Sodium hydride (95 mg, 2.38 mmol) was added to anhydrous dimethyl 99 200904409 keite (4 mL) and stirred for 3 min. Then, in the dimethyl subhard (1 ml), 1-stupyl-King-based 3 thiol methyl) tetrazoxanthene _3-rebel (255 mg '1·08 mmol) (see Preparation 15) The mixture added by dropwise addition and formed was stirred at room temperature for 15 minutes. Then, 2,5-dichloropyrazine 5 (194 mg '1.3 mmol) was added, and the mixture was stirred at room temperature for 3 hours.
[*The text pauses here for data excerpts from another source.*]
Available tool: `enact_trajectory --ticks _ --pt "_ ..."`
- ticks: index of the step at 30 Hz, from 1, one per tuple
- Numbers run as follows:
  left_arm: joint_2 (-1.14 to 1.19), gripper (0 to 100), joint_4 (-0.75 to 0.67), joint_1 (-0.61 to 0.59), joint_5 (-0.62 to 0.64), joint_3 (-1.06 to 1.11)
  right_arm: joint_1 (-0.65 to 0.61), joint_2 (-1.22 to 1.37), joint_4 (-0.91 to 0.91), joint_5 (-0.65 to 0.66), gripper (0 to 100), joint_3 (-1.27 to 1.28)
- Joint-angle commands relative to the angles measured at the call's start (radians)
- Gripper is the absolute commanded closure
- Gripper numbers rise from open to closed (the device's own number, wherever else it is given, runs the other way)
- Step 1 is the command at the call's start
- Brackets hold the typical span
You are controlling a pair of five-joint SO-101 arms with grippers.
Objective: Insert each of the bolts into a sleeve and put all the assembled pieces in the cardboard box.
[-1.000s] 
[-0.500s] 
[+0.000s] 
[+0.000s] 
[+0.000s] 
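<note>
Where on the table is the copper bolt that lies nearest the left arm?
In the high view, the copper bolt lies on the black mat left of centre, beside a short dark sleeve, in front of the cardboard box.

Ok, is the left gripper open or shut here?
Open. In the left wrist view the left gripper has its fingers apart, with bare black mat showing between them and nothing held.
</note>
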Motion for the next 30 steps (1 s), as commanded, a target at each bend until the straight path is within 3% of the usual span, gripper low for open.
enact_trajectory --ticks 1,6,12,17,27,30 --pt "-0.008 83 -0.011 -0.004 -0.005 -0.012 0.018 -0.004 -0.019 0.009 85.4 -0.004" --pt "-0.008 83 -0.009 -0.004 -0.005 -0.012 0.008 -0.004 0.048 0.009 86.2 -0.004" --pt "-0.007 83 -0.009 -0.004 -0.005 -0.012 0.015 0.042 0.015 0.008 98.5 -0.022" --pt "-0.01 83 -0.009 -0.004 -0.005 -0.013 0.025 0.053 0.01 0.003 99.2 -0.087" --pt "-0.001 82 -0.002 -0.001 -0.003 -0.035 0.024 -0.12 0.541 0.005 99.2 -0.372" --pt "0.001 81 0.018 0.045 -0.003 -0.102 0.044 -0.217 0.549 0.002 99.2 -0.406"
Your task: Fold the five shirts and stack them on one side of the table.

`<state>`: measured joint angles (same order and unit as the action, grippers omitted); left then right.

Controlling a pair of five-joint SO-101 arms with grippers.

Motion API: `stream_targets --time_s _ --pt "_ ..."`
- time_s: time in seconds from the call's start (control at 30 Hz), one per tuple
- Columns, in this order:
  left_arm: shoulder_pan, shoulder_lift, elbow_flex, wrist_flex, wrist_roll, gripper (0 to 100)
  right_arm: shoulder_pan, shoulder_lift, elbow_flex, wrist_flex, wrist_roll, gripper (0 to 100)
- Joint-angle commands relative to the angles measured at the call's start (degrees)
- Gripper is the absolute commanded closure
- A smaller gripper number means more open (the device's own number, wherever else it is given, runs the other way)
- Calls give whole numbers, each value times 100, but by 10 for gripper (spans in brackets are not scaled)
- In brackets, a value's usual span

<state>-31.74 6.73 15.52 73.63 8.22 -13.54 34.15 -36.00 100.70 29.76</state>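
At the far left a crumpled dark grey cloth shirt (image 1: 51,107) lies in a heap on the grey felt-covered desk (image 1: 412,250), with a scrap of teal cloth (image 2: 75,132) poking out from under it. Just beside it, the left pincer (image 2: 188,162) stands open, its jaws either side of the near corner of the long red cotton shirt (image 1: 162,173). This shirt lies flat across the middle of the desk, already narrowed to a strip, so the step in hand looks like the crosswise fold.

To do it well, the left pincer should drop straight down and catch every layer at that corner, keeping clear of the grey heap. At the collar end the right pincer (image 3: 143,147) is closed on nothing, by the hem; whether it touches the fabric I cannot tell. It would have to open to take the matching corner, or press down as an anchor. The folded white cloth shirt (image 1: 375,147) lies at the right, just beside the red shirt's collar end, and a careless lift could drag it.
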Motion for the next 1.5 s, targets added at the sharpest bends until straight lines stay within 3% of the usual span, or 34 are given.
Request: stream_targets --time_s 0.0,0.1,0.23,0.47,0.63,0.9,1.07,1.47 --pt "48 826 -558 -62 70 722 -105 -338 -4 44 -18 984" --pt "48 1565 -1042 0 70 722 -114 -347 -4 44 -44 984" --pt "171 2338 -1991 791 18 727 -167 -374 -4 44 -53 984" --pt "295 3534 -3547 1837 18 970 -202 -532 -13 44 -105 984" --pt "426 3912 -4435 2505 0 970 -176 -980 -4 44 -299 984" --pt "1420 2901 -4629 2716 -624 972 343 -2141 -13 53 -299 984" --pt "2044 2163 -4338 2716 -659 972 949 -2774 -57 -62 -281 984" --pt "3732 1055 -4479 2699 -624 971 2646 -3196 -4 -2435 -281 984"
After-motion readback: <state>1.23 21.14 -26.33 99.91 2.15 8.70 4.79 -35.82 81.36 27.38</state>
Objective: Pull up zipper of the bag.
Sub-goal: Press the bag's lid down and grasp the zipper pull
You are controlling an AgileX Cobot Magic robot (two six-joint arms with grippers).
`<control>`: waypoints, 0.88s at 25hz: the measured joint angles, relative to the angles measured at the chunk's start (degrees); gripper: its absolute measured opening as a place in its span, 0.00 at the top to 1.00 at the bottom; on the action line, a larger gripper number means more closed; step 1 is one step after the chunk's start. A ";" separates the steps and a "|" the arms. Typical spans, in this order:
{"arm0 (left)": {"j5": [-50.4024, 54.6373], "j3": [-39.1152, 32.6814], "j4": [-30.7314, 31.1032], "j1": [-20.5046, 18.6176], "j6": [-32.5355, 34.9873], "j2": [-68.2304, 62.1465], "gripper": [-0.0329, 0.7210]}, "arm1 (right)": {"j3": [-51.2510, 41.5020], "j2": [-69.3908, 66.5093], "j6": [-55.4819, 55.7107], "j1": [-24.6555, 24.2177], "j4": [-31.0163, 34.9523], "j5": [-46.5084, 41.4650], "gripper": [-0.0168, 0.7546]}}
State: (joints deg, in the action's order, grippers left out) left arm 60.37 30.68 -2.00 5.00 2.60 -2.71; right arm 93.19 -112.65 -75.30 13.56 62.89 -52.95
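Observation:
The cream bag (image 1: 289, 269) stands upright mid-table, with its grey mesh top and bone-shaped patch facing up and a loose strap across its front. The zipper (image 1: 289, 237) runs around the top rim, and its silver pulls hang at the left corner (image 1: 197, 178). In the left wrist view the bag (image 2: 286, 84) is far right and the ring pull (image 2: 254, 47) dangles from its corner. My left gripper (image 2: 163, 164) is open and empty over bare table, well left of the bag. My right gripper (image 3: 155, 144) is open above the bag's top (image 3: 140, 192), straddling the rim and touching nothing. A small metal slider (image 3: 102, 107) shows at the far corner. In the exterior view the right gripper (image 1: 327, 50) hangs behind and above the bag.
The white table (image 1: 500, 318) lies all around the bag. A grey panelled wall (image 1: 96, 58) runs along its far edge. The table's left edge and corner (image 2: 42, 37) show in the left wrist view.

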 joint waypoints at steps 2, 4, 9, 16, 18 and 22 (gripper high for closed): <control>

The reaction mixture was diluted with water (15 mL) and washed with diethyl ether. The aqueous layer was made acidic with aqueous hydrochloric acid (2 mL, 2 mL) and extracted with methylene methane (2 <RTIgt; The combined methane layer was dried over magnesium sulfate and concentrated under reduced pressure. The residue formed was purified by color 10 spectral analysis on a vermiculite gel eluting with ethyl acetate:methanol:acetic acid (95:5:1) to give the title compound as a colorless gel, 80% Yield, 305 mg. H NMR (400 MHz, CDC13) δ : 4.32 (m, 2Η), 4.54 (d, 1H), 4.75 (m, 3H), 7.4-7.56 (m, 3H), 7.65 (d, 2H), 8.04 (s , 1H), 8.14 (s, 1H); LRMS APCI m/z 348 [MH]+ 15 Preparation U: 3_[(Ethyloxy)indenyl]-1-phenylmethyltetrahydroindole-3-carboxylate Ethyl acetate

A mixture of acetic acid (163 liters ' 2.84 moles) and water (200 ml) was added to a solution of carbonic acid planing (3 〇 7_8 g, 0 945 20 mol) in water (1 liter) under ice cooling. And stir. The resulting mixture was stirred at room temperature for 3 hrs, then concentrated under reduced pressure and then evaporated with &lt;RTI ID=0.0&gt;&gt; The residue was dried under high vacuum to give an acetic acid planer (263.5 g, 1.888 Mo 100 200904409 ears) as a white powder. This product, 丨_benzene in dimethyl hydrazine (1 liter)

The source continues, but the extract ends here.